## Exercise goal
Leave every picture out. Set down all the lines below exactly.

## Recorded data
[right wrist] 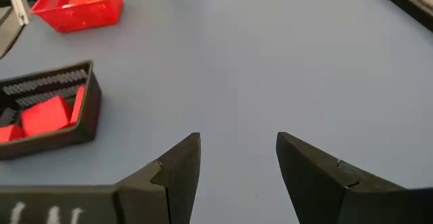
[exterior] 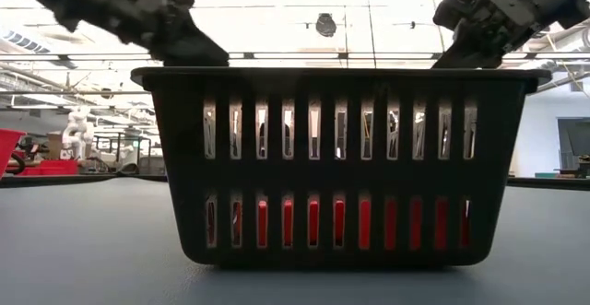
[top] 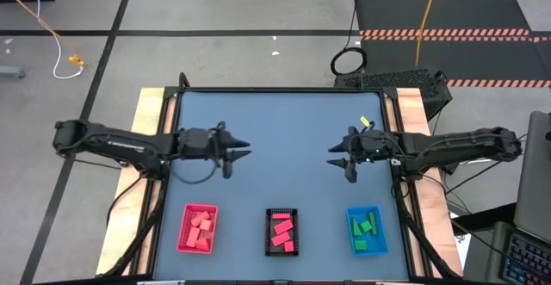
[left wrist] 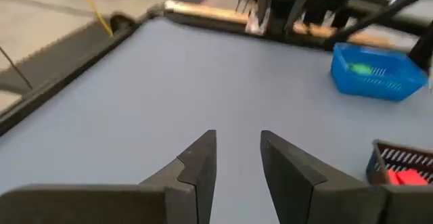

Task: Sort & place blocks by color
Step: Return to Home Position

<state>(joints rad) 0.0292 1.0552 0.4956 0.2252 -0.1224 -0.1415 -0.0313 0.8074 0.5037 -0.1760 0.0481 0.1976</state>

## Answer below
[right wrist] 
[exterior] 
[top] 
[left wrist] 

Task: Sort & place blocks by color
Step: Return to Home Position

<state>(joints rad) 0.0292 1.0552 0.4956 0.2252 -0.1224 -0.1415 -0.0313 0.8074 0.5037 -0.1760 0.0481 0.1976</state>

The requested output has been given in full.